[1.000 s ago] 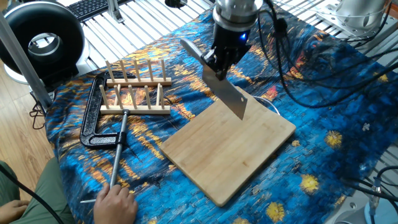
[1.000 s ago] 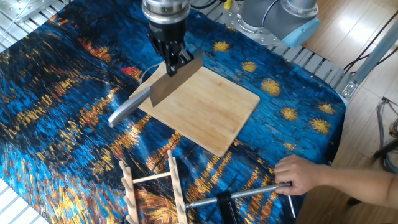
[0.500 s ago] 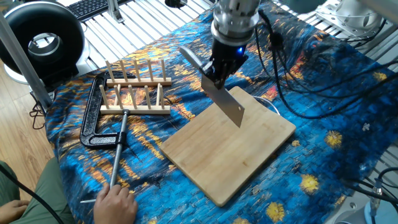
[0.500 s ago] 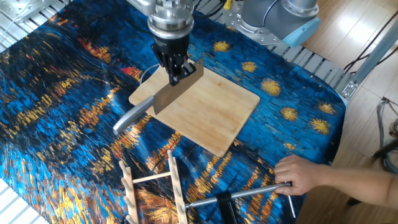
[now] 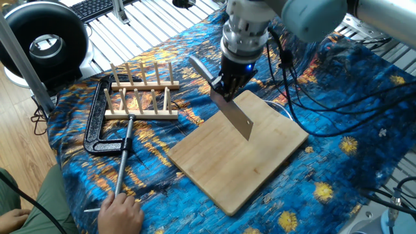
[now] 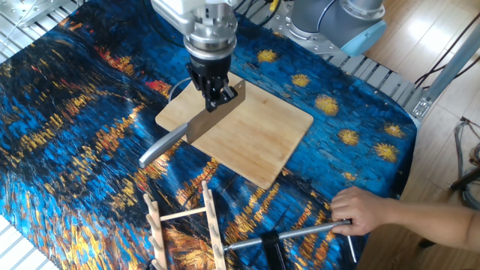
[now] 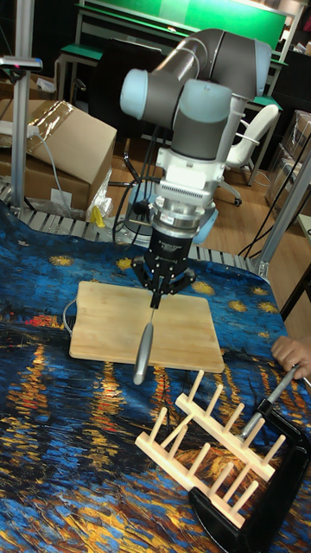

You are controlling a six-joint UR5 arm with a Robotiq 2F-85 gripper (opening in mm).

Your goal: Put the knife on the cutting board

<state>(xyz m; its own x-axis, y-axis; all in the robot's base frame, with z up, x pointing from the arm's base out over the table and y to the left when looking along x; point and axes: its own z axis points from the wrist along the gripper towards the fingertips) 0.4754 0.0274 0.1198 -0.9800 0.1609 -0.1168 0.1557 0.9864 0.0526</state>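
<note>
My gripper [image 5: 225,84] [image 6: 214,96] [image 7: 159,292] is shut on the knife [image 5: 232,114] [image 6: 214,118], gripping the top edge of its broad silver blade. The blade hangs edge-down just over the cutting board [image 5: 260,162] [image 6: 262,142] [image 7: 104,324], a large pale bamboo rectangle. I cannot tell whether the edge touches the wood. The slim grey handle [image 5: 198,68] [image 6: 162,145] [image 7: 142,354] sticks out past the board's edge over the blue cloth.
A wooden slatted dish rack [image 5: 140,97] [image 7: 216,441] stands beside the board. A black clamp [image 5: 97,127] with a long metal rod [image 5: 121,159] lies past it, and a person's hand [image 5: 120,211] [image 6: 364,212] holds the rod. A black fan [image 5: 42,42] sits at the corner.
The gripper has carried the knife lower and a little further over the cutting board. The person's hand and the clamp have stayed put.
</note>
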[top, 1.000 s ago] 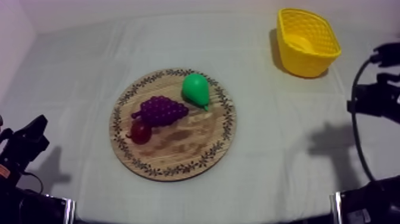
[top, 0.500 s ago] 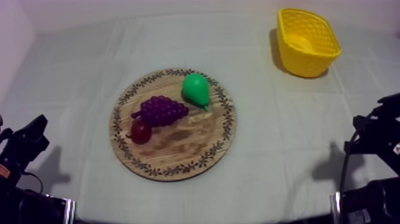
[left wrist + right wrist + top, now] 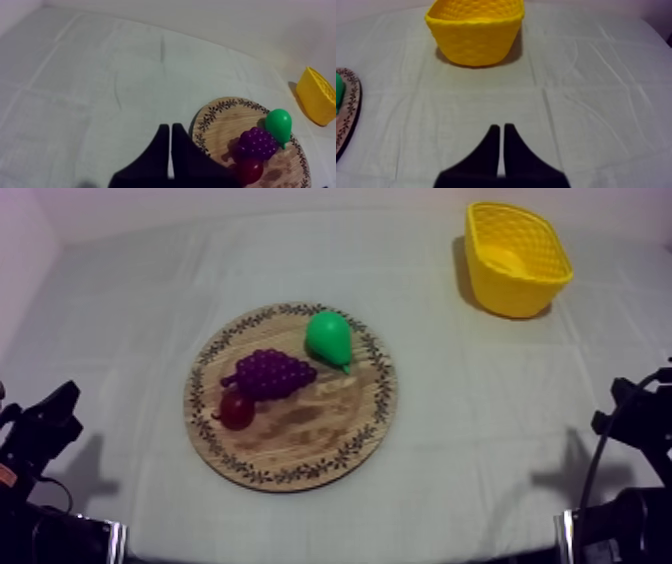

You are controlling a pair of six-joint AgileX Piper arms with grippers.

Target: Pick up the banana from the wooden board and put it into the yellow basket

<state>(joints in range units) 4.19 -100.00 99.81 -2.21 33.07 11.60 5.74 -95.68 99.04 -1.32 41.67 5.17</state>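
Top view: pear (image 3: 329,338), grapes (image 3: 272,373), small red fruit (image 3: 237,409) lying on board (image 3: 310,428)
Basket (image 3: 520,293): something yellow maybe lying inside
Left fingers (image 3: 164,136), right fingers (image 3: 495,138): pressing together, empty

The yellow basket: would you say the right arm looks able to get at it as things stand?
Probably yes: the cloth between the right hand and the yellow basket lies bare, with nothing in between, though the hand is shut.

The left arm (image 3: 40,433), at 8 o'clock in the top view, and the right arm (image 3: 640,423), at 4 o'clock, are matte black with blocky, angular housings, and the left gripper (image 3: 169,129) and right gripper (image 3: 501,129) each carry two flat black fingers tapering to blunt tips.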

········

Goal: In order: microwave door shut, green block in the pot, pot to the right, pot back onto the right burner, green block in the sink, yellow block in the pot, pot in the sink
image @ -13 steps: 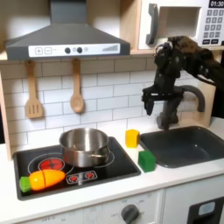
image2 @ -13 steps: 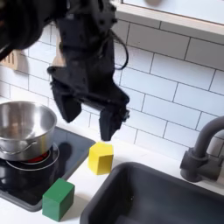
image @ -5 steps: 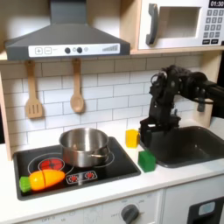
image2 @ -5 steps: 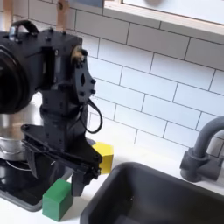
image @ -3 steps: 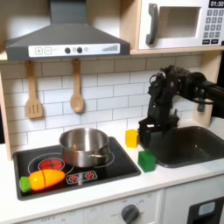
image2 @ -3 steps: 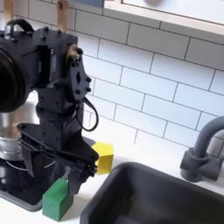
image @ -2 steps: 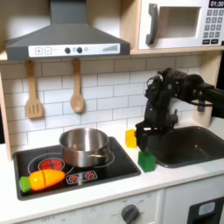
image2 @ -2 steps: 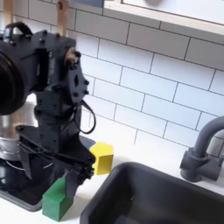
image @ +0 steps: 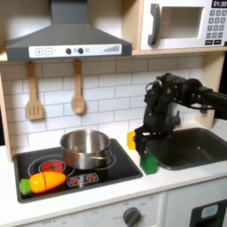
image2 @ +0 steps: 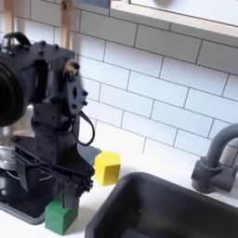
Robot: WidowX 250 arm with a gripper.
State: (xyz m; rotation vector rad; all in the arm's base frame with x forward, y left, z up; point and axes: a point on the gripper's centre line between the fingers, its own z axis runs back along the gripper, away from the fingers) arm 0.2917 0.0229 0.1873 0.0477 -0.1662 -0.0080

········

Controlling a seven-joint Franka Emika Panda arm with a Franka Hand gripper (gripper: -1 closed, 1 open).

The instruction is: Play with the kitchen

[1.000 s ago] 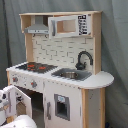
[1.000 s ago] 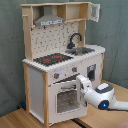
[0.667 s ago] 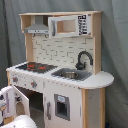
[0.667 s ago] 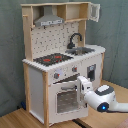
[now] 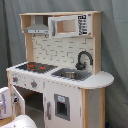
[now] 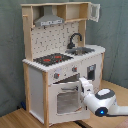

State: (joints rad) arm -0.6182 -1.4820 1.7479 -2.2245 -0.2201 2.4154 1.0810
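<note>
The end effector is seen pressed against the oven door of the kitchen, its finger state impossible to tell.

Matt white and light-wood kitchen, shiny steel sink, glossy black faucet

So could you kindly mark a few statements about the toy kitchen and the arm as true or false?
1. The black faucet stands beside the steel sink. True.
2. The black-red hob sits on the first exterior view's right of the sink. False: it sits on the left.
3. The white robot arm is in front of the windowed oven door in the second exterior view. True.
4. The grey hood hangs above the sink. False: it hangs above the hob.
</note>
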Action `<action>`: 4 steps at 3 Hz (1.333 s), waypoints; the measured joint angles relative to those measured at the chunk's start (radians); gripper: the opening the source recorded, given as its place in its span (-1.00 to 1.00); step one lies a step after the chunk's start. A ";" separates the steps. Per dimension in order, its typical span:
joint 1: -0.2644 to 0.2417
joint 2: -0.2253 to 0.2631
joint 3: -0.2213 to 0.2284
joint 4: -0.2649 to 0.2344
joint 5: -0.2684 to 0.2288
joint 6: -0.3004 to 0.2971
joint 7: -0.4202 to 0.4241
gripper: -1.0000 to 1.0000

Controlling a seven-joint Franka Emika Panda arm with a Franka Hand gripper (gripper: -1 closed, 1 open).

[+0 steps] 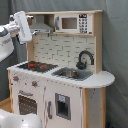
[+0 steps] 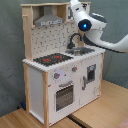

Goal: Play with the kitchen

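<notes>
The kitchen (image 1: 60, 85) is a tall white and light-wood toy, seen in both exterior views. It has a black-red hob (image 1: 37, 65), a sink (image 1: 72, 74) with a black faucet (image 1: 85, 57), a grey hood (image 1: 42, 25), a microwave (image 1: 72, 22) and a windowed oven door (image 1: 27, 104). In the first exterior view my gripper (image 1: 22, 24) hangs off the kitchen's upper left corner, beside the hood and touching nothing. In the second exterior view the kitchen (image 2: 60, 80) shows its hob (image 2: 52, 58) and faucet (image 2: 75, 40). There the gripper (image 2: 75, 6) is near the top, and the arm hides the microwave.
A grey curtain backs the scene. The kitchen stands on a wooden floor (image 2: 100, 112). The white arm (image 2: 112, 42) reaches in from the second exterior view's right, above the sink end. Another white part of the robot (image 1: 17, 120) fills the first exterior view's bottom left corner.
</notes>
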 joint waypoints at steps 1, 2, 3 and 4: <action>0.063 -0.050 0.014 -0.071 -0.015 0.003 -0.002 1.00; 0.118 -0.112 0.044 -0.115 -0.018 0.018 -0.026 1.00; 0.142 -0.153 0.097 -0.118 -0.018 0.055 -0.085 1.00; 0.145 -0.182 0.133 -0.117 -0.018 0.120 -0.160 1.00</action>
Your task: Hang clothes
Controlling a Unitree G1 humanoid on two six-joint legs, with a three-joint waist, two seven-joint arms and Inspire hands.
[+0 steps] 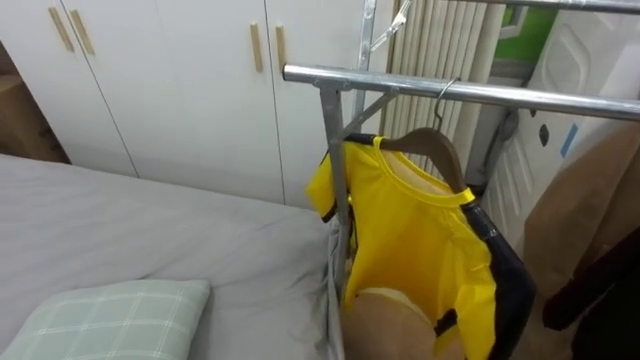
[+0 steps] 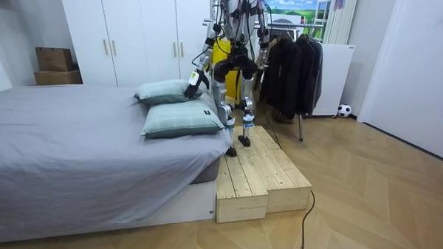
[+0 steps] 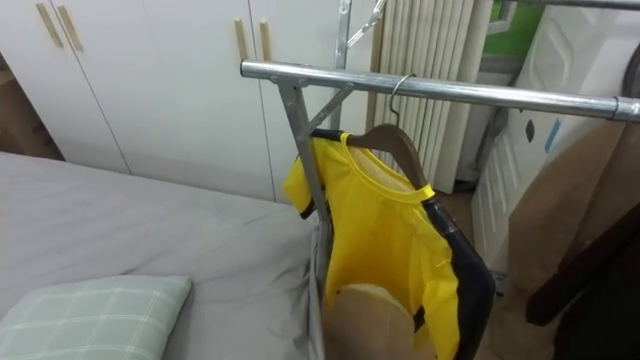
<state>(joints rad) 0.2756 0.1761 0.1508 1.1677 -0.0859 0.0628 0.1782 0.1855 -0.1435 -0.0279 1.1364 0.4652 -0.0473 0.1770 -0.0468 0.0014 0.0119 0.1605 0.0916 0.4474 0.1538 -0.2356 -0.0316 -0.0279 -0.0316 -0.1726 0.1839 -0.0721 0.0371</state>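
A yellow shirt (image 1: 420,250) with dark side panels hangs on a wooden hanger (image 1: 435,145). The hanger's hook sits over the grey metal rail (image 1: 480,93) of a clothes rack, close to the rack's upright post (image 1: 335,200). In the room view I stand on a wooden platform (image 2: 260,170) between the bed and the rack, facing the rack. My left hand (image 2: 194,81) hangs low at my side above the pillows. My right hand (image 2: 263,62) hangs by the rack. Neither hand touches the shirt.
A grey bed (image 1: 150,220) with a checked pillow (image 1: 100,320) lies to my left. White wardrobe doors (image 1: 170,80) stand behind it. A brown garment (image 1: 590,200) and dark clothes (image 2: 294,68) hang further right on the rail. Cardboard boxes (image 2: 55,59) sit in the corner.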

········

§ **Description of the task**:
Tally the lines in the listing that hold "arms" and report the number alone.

§ **Solution to the problem**:
2